→ **Exercise requirements**
Exactly the lines from the one with "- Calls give" through the end of the material are to be output, both included, with no other text.

++++ Data shown

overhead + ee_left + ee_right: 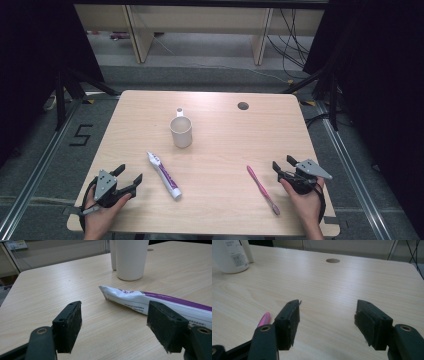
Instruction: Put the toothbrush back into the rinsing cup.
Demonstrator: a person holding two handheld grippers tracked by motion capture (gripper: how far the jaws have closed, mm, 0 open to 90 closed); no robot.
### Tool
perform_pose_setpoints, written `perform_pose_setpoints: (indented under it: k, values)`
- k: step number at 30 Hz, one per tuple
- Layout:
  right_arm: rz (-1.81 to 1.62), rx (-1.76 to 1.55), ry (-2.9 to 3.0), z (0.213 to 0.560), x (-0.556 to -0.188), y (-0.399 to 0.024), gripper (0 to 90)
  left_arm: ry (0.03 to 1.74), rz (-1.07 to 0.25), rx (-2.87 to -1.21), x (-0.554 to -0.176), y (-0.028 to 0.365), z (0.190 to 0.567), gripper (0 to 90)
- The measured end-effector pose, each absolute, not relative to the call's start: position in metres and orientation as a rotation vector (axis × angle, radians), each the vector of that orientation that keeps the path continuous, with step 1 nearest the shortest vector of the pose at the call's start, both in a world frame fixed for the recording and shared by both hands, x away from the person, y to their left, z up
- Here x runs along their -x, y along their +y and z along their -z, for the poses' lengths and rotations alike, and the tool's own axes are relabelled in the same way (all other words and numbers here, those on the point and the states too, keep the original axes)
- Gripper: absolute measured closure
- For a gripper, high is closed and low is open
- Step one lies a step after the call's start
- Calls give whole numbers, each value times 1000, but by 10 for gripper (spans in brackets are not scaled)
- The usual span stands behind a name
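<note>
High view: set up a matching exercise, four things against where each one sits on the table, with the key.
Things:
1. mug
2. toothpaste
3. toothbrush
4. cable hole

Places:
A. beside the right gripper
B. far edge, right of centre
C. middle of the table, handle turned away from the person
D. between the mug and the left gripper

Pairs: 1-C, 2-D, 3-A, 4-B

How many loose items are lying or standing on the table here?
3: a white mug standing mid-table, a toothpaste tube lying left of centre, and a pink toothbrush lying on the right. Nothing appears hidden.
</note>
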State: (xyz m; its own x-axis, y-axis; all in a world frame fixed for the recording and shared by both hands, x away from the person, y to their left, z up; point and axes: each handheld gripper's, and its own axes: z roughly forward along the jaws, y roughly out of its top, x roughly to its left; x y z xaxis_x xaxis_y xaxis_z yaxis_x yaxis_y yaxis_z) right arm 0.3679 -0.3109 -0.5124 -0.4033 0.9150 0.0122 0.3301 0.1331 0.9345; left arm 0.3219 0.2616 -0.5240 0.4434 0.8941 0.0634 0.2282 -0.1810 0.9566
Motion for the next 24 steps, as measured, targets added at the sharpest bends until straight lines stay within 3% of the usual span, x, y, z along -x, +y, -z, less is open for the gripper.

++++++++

→ **Answer for the task**
- Calls give whole numbers, each value times 1000, but by 10 for gripper (spans in brackets are not scaled)
- The usual span stands behind a name
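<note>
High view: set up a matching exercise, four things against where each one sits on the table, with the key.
Things:
1. mug
2. toothpaste
3. toothbrush
4. cable hole

Places:
A. beside the right gripper
B. far edge, right of centre
C. middle of the table, handle turned away from the person
D. between the mug and the left gripper

Pairs: 1-C, 2-D, 3-A, 4-B

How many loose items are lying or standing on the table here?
3: a white mug standing mid-table, a toothpaste tube lying left of centre, and a pink toothbrush lying on the right. Nothing appears hidden.
</note>
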State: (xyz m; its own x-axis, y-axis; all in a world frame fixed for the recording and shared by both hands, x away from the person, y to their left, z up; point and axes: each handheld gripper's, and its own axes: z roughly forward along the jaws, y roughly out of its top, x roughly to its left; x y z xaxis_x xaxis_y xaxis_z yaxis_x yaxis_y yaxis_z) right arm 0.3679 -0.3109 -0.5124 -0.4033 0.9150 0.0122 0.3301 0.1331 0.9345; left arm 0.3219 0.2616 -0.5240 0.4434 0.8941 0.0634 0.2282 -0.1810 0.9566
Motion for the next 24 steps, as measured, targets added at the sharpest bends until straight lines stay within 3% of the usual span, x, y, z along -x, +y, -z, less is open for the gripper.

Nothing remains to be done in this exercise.